Apart from this, I’ve noticed two more interesting versions: ‘The Disciplinarian Dad’, who sets the rules, and ‘The Fun Playmate’, who engages in a lot of physical play, teaches his kids smart tricks and packs in lot of laughter. (It’s important to note that these are not all mutually exclusive categories of fatherhood.)
Last but not least, there’s the uninvolved father, who continues to provide financially, but may not emotionally invest himself in his children.
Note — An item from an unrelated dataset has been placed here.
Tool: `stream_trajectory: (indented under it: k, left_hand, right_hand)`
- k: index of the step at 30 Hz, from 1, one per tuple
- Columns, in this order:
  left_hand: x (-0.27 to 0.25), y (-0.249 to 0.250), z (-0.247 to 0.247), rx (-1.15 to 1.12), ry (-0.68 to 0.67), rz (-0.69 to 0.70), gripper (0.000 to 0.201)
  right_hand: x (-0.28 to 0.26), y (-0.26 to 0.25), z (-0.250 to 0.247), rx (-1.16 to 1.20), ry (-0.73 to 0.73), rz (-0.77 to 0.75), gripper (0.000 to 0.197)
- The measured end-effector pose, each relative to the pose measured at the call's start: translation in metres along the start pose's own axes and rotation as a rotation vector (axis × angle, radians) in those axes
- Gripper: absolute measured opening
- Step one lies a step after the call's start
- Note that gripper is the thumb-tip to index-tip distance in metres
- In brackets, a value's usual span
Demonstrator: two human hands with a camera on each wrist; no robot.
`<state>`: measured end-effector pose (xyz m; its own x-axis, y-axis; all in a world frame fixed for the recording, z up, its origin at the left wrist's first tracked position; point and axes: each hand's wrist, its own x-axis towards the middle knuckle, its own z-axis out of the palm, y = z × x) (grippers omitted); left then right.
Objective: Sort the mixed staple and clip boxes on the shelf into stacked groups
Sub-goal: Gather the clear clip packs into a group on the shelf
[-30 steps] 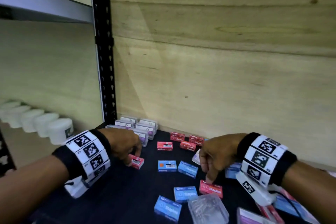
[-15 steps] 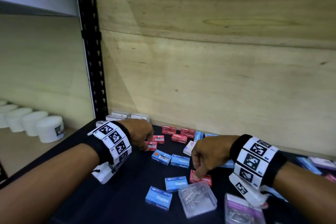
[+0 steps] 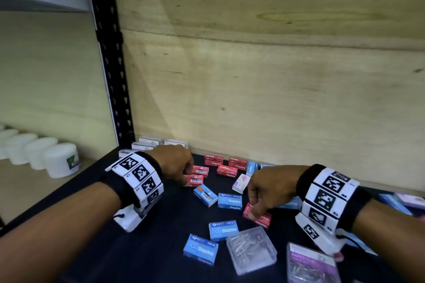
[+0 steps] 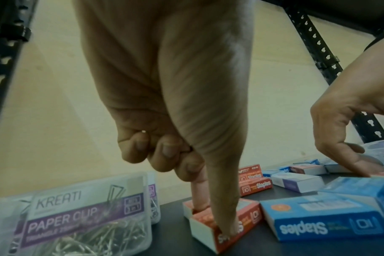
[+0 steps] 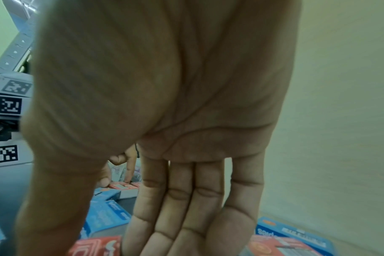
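Small red and blue staple boxes lie scattered on the dark shelf point(image 3: 149, 248). My left hand point(image 3: 187, 179) pinches a red staple box point(image 3: 196, 180) between thumb and index finger, right beside another red box point(image 3: 202, 170). The left wrist view shows that pinch on the red box point(image 4: 250, 220), with the other fingers point(image 4: 164, 152) curled. My right hand point(image 3: 253, 211) grips a second red box point(image 3: 259, 216): the thumb is on its left end. In the right wrist view straight fingers point(image 5: 180, 207) reach down beside that box point(image 5: 96, 246).
Three red boxes point(image 3: 226, 170) sit by the plywood back wall. Blue boxes point(image 3: 230, 201) lie mid-shelf. A clear clip box point(image 3: 251, 249) and a purple paper-clip box point(image 3: 310, 264) lie in front. Clip boxes point(image 3: 149, 143) are stacked back left by the black post point(image 3: 108, 64). White jars point(image 3: 61, 159) stand left.
My left hand has carried its red box from the front left toward the back, up beside another red box. The right hand has stayed on its red box.
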<state>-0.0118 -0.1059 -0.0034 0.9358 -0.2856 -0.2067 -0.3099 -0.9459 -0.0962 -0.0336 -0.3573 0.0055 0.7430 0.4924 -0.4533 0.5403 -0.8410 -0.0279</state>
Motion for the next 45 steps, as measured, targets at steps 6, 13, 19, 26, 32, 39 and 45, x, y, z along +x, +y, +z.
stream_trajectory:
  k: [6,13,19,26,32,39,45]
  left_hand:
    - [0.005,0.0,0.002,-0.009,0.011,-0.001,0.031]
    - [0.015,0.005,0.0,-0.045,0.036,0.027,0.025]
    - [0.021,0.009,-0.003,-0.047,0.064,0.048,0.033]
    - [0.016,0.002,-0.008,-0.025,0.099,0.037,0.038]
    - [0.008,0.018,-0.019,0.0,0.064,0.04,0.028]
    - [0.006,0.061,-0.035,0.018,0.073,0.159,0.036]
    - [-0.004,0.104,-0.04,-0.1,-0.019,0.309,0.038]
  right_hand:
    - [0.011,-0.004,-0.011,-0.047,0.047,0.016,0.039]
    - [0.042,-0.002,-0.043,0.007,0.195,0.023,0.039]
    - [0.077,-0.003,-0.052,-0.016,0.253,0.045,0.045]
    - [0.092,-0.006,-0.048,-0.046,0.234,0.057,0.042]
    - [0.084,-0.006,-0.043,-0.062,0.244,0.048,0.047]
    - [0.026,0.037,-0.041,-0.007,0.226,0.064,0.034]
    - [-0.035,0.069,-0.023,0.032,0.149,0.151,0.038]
Aside from uninvolved, there is no right or wrong style(s) of fatherhood, though any combination with ‘Involved Dad’ is best, since research suggests that involved parenting from fathers positively shapes children’s identities. Dr Eirini Flouri, Deputy Director of the Centre for Research into Parenting and Children, University of Oxford, in her book Fathering and Child Outcomes notes that fathers’ involvement is strongly related to children’s educational attainment. Her team even found a correlation that suggests children with involved fathers, particularly boys, are less likely to get into trouble with the police.
This is perhaps related to the way fathers tend to play with and discipline their children, which often differs from mothers’ choices. Generally, fathers teach children about risk taking and learning to trust oneself through play—but they also teach children about the importance of equity, fair play and respect for the rules, notes Carol Gilligan, an educationist and ethicist. Mothers tend to focus more on feelings, empathy and care. A blend of both these perspectives are crucial in children’s growth and development.
Finally, fathers influence kids’ understanding of family and relationships. Fathers who are engaged with their children help to dispel gender stereotypes and create more equal relationships. Often, children raised in such homes learn to respect both genders. This can help them flourish in their adult relationships later in life.
My own family has a weekly ritual, where my husband cooks for us over the weekend or takes our daughter out for a ‘Breakfast Date’. This gesture gives me space and time to relax, leaving me refreshed, more engaged, and more appreciative of both my daughter and husband. I often hear women tell me how they feel so much more love and attraction for their spouse who chooses to co-parent. The relationship as a couple becomes more endearing and creates a feeling of working as a team. (Read more on co-parenting on The Swaddle.)
With fathers becoming more involved in parenting, the impact will echo through generations, creating more egalitarian societies with fewer prejudices around gender roles.